LAREDO, Texas — As Julio Madrigal surveys his hometown, the now-bustling Gateway to Mexico, he wistfully recalls the past, the endless fields of mesquite brush, rows of snow-white onions and hunting pastures roamed by scrappy wild pigs.
"It was a whole different kind of community," says the 52-year-old native of Laredo.
Today, the onion fields are covered with houses, and the hunting grounds are home to the brand-new Texas A&M International University, where Madrigal heads the department of psychology and sociology.
Mesquite still rustles in the torrid South Texas wind, but Madrigal wonders for how long.
"Look at all the brush out here. It's beautiful," he says. "You come back in three years, and there will be no brush."
Today, La Frontera--the once-sleepy Texas-Mexico border--is awakening.
A metamorphosis is occurring all along the 700-mile stretch of the Rio Grande Valley from Brownsville to El Paso.
Looser trade restrictions and an abundance of cheap Mexican labor have lured more businesses and manufacturers to both sides of the river.
Over the last five years, the Texas side has become home to three of the 10 fastest-growing metropolitan areas in the country, the towns of Laredo, McAllen and Brownsville.
And if projections are correct, the Texas border has only begun to boom.
State demographers cite natural growth, spawned by a young population and high birthrates, as the primary cause of the population explosion. But Laredo City Manager Peter Vargas cites another factor: trade with Mexico.
More than one-third of all U.S. trade with Mexico is transported through Laredo.
"That's really spurred the population growth," Vargas says.
Laredo has swelled from 133,239 residents in 1990 to about 170,863 today.
The upswing started in the late '80s with the General Agreement on Tariffs and Trade and has continued with the North American Free Trade Agreement, Vargas says.
"We're very adamant that NAFTA has helped," he says. "We see it here on the border because it's very visual, whereas in other parts of the country, it's going on, but they just don't see it and so they don't understand it."

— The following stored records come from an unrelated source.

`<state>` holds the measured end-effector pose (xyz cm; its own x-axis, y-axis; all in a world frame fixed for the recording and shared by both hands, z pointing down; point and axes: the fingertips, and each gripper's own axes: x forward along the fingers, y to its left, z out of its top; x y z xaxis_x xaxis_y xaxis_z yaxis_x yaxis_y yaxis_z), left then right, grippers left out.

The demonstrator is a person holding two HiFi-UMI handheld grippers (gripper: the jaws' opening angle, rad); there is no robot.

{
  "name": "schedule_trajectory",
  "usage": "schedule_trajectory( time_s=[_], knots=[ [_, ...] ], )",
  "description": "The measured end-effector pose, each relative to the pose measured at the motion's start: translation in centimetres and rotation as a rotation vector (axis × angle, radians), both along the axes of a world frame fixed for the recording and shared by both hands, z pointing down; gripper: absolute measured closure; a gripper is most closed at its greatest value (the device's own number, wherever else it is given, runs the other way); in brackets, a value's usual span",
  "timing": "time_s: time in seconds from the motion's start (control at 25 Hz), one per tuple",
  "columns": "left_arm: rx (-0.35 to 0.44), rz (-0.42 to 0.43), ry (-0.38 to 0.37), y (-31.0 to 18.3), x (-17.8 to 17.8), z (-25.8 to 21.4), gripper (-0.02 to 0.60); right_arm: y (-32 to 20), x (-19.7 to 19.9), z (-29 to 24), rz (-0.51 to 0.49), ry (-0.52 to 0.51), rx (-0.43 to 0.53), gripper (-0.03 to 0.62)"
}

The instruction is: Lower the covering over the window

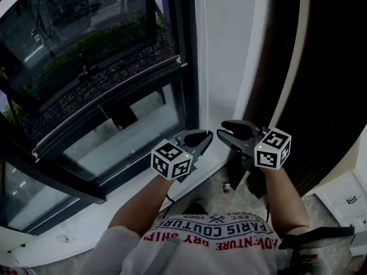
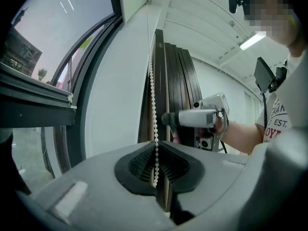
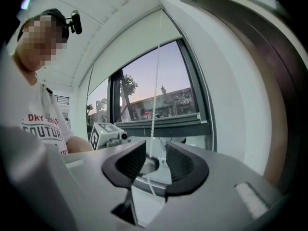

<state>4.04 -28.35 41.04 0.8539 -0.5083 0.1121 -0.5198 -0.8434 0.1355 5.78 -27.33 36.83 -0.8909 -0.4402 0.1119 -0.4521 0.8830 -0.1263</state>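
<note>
The bead chain [image 2: 153,95] hangs vertically beside the right edge of the window [image 1: 114,125]. The left hand-held gripper [image 2: 157,160] is clamped on it. The right hand-held gripper [image 3: 155,160], just beside, has its jaws apart around the chain without pressing on it, probably to grip next. The blind itself is out of sight.

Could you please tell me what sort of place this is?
Probably an indoor room, perhaps an office: a large dark-framed window, a bead cord hanging beside it, and a ceiling strip light.
</note>
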Motion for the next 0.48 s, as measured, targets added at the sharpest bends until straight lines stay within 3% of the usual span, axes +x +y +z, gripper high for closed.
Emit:
schedule_trajectory(
  time_s=[0.2, 0.48],
  knots=[
    [0.005, 0.021, -0.012, 0.6, 0.8, -0.1, 0.566, -0.3, -1.0, -6.2, -0.010, -0.031, 0.128, 0.474],
    [-0.012, 0.075, 0.008, 2.1, 2.6, -0.4, 0.566, -1.0, -3.0, -10.6, -0.054, -0.066, 0.172, 0.486]
  ],
)
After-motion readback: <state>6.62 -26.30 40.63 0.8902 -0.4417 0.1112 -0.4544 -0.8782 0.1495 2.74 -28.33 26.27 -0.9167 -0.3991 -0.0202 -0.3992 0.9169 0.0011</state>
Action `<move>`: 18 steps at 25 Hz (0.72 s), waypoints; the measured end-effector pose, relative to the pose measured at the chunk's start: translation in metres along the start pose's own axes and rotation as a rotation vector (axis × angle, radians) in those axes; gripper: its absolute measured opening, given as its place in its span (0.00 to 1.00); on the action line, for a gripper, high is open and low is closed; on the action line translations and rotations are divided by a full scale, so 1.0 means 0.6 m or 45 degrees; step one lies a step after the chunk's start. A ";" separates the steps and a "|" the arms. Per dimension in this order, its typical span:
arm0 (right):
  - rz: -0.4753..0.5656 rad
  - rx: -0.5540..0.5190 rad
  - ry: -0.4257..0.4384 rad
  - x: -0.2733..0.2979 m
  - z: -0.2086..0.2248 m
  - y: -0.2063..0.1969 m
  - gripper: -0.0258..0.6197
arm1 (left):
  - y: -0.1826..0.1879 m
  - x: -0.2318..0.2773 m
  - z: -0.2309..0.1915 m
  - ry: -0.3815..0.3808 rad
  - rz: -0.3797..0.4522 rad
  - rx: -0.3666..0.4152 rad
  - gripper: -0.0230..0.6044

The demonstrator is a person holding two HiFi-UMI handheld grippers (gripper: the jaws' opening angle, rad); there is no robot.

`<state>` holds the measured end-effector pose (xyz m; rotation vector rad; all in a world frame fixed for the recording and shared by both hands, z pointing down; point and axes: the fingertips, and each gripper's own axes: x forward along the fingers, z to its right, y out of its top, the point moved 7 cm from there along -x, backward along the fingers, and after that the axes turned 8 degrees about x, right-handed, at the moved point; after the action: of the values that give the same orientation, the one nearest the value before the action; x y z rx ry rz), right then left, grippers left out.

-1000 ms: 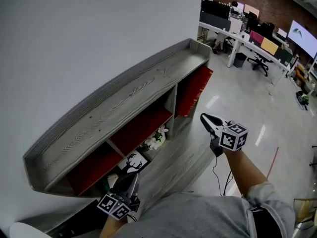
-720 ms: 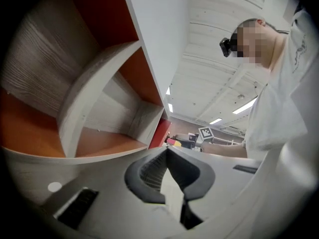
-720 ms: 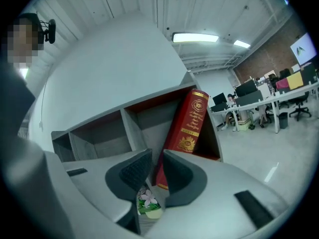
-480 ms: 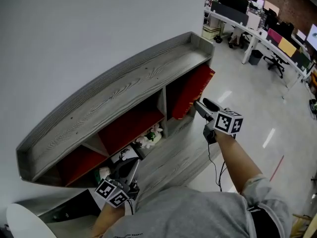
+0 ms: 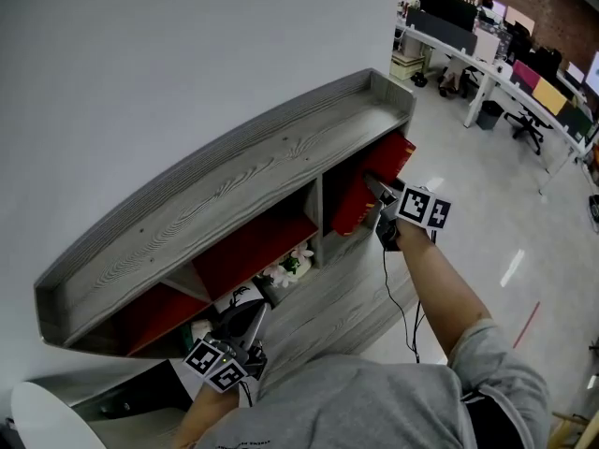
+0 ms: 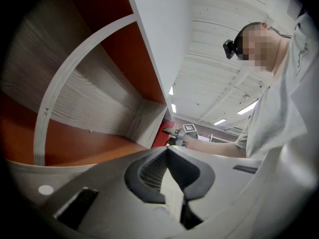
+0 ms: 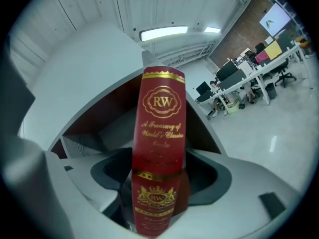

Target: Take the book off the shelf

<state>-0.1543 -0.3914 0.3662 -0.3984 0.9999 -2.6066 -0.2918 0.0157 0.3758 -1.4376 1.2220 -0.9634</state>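
One book [image 7: 162, 118], bottom hidden, seemingly untouched between just-opened right gripper [image 7: 159, 168] fingers [image 7: 209, 176]; left gripper [image 6: 167, 152] fingers closed.

wall: a plain white wall [image 5: 187, 54] stood ahead of the right fingers [image 5: 377, 191] | floor: a shiny pale floor [image 5: 505, 213] lay to their right | furniture: long white desks [image 5: 482, 71], dark screens [image 5: 459, 9] and black chairs [image 5: 529, 129] stood far past them | back: a brick wall [image 5: 524, 3] | light: long ceiling lamps [image 7: 164, 33] glowed above the fingers
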 end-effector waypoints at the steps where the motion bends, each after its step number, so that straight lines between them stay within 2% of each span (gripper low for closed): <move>1: 0.003 0.001 0.003 0.005 -0.002 -0.002 0.55 | 0.000 -0.003 -0.003 0.005 0.001 -0.002 0.05; 4: 0.019 0.008 0.023 0.014 -0.007 -0.005 0.42 | -0.003 -0.013 -0.009 0.023 0.002 -0.011 0.05; 12: 0.027 -0.040 0.051 -0.004 -0.018 -0.007 0.38 | -0.006 -0.018 -0.002 0.053 0.003 -0.027 0.05; 18: 0.016 -0.044 0.078 -0.056 -0.020 -0.001 0.38 | -0.001 -0.019 0.042 0.135 0.010 -0.002 0.05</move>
<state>-0.1284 -0.3709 0.3533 -0.3211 1.0656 -2.6080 -0.2693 0.0314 0.3716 -1.3970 1.3050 -1.0447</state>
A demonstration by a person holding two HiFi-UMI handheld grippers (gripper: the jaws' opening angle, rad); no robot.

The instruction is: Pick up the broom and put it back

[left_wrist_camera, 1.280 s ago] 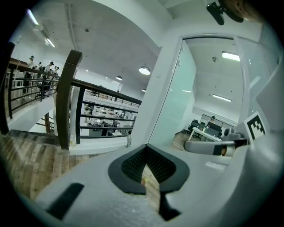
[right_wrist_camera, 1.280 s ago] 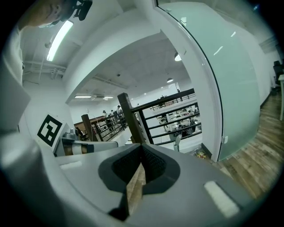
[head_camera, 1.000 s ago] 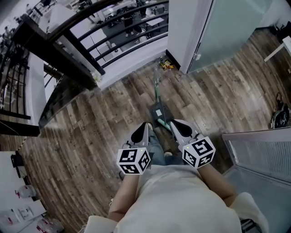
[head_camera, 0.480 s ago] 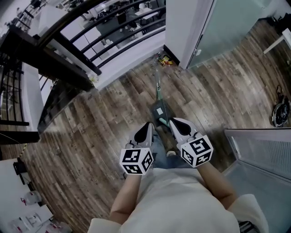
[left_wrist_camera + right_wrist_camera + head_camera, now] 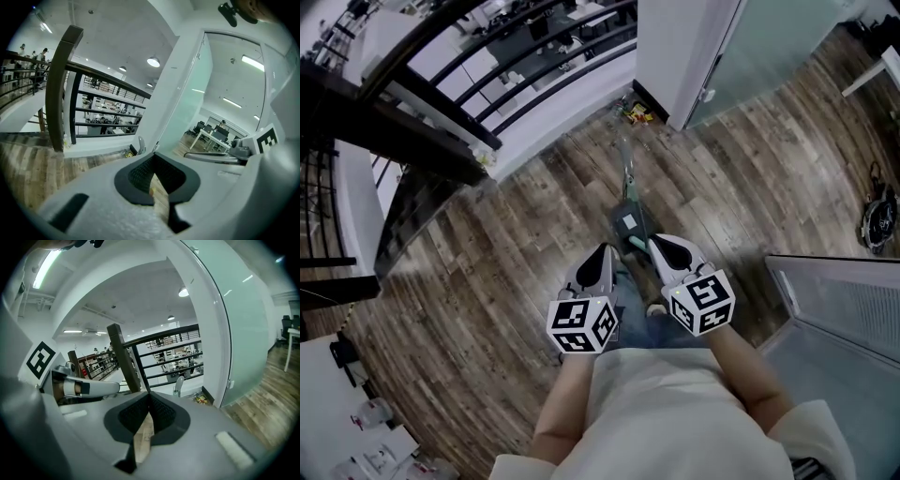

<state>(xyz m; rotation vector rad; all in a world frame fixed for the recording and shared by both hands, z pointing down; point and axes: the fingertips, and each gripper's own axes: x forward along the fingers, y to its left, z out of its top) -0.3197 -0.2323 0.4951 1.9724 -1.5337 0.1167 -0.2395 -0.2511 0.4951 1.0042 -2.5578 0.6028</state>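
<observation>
The broom (image 5: 627, 192) lies ahead of me on the wood floor, a slim green handle running away toward the wall and a dark head (image 5: 628, 223) nearest me. Its grey handle end (image 5: 178, 385) shows past the right jaws and again as the handle end (image 5: 140, 144) in the left gripper view. My left gripper (image 5: 604, 249) hovers just left of the dark head, shut and empty. My right gripper (image 5: 654, 242) is close beside the head's teal end, also shut with nothing between its jaws. In the gripper views the left gripper (image 5: 153, 162) and right gripper (image 5: 149, 397) show pads meeting.
A black railing (image 5: 487, 84) runs along the far left. A white column (image 5: 670, 47) and a frosted glass door (image 5: 759, 56) stand beyond the broom, with small yellow items (image 5: 636, 112) at the wall's foot. A grey panel (image 5: 834, 300) lies at right.
Both grippers have edged forward and lower toward the broom's dark head, the right one now close to its teal end. Both have stayed shut.
</observation>
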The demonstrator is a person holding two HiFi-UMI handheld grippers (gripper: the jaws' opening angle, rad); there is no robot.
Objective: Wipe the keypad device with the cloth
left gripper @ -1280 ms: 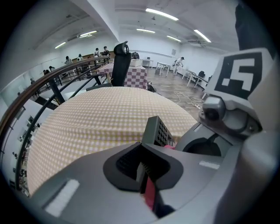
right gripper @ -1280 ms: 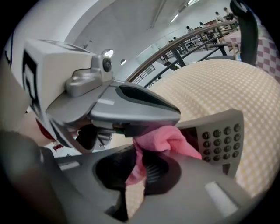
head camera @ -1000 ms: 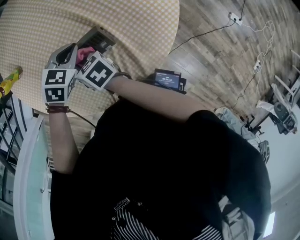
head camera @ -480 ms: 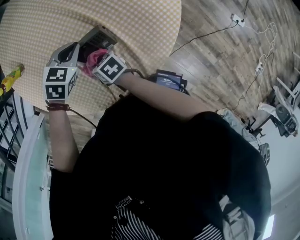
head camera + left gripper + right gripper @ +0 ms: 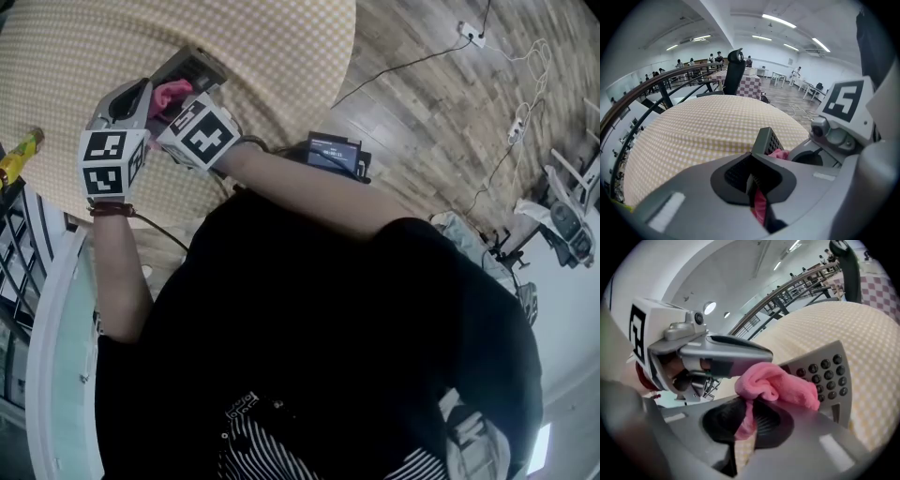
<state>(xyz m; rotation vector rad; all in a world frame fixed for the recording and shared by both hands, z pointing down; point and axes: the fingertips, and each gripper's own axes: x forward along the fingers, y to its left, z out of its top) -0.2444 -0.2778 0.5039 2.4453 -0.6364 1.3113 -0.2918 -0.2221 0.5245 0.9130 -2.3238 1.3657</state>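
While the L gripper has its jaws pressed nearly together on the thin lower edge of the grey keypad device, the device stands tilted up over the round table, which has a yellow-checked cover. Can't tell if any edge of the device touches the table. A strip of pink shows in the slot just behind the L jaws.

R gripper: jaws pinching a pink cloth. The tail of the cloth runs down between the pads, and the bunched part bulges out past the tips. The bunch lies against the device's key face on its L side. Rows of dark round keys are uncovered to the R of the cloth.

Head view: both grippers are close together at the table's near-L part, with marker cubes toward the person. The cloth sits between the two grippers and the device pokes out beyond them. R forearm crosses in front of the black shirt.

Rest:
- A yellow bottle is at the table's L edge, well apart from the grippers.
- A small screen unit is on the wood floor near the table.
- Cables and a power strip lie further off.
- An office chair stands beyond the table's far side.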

The growth is indeed visual. From the tractor-trailers clogging the city's three international bridges to the sounds of machinery working to expand the interstate highway and the ballet of cranes erecting still more buildings, development can be seen and heard all around.
Marina Sukup, director of Laredo's planning department, ticks off a shopping list of projects: New department stores are coming, more hotels are opening, construction on a fourth international bridge starts this year, and the hospitals are on "a building marathon."
In McAllen and its sister city to the south--Reynosa, Mexico--197 new companies opened and 45 businesses expanded in the last eight years, creating more than 50,000 jobs in both cities, said business consultant Michael Blum.
McAllen City Manager Mike Perez and others credit the expansion of the maquiladora industry in Reynosa for the economic development. Maquiladoras are foreign-owned assembly plants along the border that use cheap Mexican labor to make products mostly for export back to the United States.
From 1989 to 1994, Reynosa led all of Mexico in maquiladora construction, employment and production, according to the U.S. Federal Reserve Bank of Dallas. There are 126 such plants in Reynosa, employing about 50,000 people.
Although based in Mexico, maquiladoras directly impact the economy on this side of the border, Perez says.
For example, while most workers in the Reynosa plants live in Mexico, most of the managers reside in McAllen. Perez estimates about 6,000 plant managers travel each day between the two cities.
"The manager builds a house, he buys a car. There's a positive spinoff," he says. "For every three or four jobs in Mexico, you have one job that is created over here."
The industry also has greatly impacted the Mexican side. While McAllen's population has grown 25% since 1990, to about 479,783 people, Reynosa has nearly doubled.
City officials estimate the current Reynosa population is about 550,000. They, like their counterparts in McAllen, track the growth to maquiladoras.
Mexicans living in the country's interior have flocked to the border to find work, particularly since the 1994 peso devaluation, says Elsa Gutierrez, Reynosa's director for education, culture and sport.
"They came because of the maquilas, and they haven't been slowing down," Gutierrez says. "That's a magnet for sure."
The hope of eventually migrating to the United States also lures people to the border, she says.
"Living next to such a powerful country--economically as well as politically--attracts a lot of people from the center," she says. "Over 60% really come with the hopes of crossing over. Some of them make it, some of them stay."
Manuel Hernandez has chosen to stay, for now. He is one of the 50,000 Mexicans employed in a maquiladora. He earns just $5 a day at a textile factory, but says he is happy to have a job.